Prevention of Rapid Multiplication of Skin Cells

In disease such as psoriasis, cells in the most superficial layer (the epidermis) of the skin are multiplying at many times the normal rate. PUVA treatment inhibits this multiplication by shutting down the production of DNA in cells.

Killing of Cells in Skin

A number of skin disorders appear to be produced by cells from the immune (defense) system of the body. These cells are either multiplying too rapidly or behaving in an abnormal manner. PUVA treatment selectively kills off these cells and fortunately, it can do this without producing any clinical evidence of harm to our normal immunity. Eczema, lichen planus, alopecia and mycosis fungoides, are a few of the diseases that appear to respond to PUVA therapy via this mechanism.

Production of Increased Resistance to Sunlight

PUVA therapy induces increased pigmentation in the skin and also increase the thick-ness of the epidermis. Both these effects diminish sensitivity to sunlight by decreasing the amount of ultraviolet light entering the deeper layers of the skin. This appears to be the mechanism whereby PUVA treatment is beneficial in disorders characterized by heightened sensitivity to sunlight, such as polymorphous light eruption and solar urticaria. The response of vitiligo to PUVA therapy is also partly due to this effect, but in addition PUVA is probably also affecting the function of immune cells in this disorder.

Let us now turn to the basic elements of the treatment before discussing the actual treatment process.

UVA Light

Sunlight consists of a spectrum of so-called electromagnetic radiation ranging from cosmic rays to radiowaves.

Ultraviolet light consists of wavelengths shorter than visible light and is called ultraviolet because it begins next to the violet end of visible light. Visible light is light that we can see and it provides us with vision. Ultraviolet light is invisible to the human eye.

Ultraviolet light is divided into UVA, UVB and UVC. UCV light is only of interest to cosmonauts since it is absorbed by ozone in the atmosphere and does not reach the surface of the earth. UVB light does reach earth and this waveband is responsible for producing a sunburn and a suntan when we are exposed to sunlight. Sunlamps mainly emit UVB light.
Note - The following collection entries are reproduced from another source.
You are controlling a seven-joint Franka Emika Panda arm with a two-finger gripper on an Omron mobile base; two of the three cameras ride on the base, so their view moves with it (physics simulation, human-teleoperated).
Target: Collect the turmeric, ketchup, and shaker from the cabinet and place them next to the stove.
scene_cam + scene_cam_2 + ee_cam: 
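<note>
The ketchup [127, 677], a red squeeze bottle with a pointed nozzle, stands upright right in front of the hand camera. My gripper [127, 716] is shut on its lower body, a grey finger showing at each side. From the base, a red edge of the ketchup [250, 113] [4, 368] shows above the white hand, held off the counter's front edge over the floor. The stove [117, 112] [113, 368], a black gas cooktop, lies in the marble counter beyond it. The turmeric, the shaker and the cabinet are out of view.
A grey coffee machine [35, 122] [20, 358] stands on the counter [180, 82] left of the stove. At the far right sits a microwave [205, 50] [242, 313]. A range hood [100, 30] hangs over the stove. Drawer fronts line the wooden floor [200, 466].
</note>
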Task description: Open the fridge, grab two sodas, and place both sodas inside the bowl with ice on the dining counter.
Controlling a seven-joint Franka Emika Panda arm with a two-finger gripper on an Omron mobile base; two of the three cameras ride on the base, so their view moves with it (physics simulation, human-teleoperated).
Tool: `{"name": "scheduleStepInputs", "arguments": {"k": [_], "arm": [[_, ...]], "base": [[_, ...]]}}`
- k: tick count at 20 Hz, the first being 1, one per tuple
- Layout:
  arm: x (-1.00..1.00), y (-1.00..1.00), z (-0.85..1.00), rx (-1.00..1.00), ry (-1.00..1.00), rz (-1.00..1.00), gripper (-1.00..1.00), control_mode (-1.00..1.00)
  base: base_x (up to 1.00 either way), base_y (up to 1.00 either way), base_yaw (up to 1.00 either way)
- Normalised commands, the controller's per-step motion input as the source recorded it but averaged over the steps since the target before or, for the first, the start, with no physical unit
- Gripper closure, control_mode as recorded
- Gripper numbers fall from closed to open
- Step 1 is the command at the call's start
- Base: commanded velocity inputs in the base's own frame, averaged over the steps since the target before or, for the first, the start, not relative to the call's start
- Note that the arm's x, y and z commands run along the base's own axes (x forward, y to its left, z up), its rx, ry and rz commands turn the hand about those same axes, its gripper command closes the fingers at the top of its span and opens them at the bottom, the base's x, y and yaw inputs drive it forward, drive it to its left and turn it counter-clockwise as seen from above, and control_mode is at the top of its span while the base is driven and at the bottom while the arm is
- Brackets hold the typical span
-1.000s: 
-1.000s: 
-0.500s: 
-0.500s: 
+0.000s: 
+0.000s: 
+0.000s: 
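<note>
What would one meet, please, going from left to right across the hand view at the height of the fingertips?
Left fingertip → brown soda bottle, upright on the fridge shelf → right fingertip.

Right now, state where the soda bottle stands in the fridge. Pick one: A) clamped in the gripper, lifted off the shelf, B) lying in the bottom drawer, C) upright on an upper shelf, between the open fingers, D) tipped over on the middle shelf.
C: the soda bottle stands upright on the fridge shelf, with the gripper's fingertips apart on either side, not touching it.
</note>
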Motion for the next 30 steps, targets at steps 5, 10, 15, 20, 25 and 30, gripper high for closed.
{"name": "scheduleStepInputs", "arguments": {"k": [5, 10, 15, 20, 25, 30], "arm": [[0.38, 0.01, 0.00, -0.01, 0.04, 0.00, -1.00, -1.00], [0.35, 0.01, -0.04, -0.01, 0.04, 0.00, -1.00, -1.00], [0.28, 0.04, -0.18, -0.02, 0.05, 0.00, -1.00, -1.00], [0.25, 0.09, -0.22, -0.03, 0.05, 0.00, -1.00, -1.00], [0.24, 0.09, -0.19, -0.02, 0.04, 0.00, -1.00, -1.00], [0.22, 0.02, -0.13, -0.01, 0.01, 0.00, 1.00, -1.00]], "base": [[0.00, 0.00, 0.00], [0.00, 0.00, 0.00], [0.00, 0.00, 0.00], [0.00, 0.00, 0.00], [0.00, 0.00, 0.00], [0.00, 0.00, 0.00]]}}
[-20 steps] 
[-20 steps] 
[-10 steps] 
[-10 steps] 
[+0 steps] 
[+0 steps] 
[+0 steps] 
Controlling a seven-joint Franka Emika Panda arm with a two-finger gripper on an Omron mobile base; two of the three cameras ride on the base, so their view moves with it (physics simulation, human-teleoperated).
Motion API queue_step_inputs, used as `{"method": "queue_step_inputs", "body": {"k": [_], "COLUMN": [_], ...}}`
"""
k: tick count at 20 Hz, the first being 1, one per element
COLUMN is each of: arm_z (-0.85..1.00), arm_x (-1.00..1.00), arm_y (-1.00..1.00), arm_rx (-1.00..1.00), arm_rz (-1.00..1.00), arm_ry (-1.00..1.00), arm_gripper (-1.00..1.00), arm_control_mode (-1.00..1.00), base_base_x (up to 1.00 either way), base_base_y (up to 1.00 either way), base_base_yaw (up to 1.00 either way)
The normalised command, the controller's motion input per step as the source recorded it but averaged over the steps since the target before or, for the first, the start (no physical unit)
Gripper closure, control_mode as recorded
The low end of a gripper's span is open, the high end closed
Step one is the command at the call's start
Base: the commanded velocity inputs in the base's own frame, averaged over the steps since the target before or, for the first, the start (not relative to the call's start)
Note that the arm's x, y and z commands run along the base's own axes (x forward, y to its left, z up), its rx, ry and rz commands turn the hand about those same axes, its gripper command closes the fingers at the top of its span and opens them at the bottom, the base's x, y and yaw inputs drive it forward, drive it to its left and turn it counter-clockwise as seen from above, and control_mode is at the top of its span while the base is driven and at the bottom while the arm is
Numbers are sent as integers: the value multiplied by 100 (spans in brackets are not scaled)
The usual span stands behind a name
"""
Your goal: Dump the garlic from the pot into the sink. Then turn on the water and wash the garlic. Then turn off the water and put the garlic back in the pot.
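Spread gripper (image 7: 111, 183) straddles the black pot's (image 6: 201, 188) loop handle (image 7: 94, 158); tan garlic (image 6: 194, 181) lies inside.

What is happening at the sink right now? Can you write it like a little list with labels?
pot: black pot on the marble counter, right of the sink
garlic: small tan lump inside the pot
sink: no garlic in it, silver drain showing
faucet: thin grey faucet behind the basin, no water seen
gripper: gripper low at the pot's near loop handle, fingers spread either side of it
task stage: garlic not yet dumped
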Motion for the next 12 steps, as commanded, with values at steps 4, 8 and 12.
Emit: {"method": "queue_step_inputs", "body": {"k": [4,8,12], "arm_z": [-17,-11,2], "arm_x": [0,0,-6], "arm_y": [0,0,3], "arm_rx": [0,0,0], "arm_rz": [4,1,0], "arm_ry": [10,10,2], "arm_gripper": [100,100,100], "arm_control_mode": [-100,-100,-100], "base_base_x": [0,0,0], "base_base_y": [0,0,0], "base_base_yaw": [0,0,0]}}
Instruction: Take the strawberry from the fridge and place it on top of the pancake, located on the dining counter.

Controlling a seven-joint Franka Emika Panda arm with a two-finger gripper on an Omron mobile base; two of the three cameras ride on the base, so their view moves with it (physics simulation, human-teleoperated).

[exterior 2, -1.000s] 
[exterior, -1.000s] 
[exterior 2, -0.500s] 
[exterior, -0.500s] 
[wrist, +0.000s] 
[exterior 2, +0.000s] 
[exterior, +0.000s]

UVA light is composed of the longest wavelengths in the ultraviolet spectrum. Under normal conditions UVA light from sunlight does not produce any noticeable change in skin. However, UVA light does have the property of being able to react with light-activated chemicals in the skin, so-called photosensitizing agents. These chemicals include some antibiotics, tranquilizers, diuretics and psoralens. If these chemicals are present in our skin when we are exposed to UVA light, redness like sunburn, and even blistering can occur.

Psoralens

These are a family of photosensitizing compounds that are activated by UVA light. Thus, if they are present in skin at the time of exposure to UVA light, they greatly increase the effect of the light on skin. This increased sensitivity is the key to the beneficial effect of PUVA treatment of skin disorders.
It is important to emphasize that psoralens alone have no effect on the skin or skin disorders.

Likewise, UVA light alone produces no noticeable change in the skin or beneficial effect on skin disorders.

The psoralen most frequently used in treatment has the chemical name of methoxsalen and the trade names of Oxsoralen Ultra and 8-MOP.

The Treatment

The photochemotherapy process involves the ingestion of psoralen and then exposure to UVA light one hour later. The dose of psoralen you take is held constant and is determined by your weight. The interval between taking psoralen and being exposed to light is also held constant because peak levels of psoralen in the skin are usually reached between one and two hours after ingestion. For example, if you take your Oxsoralen capsules at 11am, you should aim to be treated at 12 noon and certainly before 1pm. Take the capsules with water or low-fat milk and avoid eating until after the treatment.

The variable in the treatment is the dose of UVA light you are given. The initial dose is low and determined by either your past history of sunburning and suntanning or by testing your response to PUVA. The dose of UVA light is gradually increased in subsequent treatment as your tolerance to the treatment increases.

The dose of UVA light is measured in joules per square centimeter, which is an amount of energy, and this is translated into a certain number of minutes of treatment. The output of the treatment units varies over time and different units emit different amounts of energy. Therefore, even if your dose of UVA light is constant, the time for your treatment will vary from day to day. Treatments will be required 2-4 times each week until your skin disease has cleared. Less frequent treatment is necessary to maintain a clear state.

A Few Helpful Hints


• If your skin disorder involves the scalp you have to help the light reach it. Short hair is obviously one answer. Hair bands and bobby pins should be used to hold hair off the face and neck.

• Nail polish may be worn even if the fingernails and toenails are involved by your skin disorder. However, if the disorder affects the skin under the nail, do not paint your nails.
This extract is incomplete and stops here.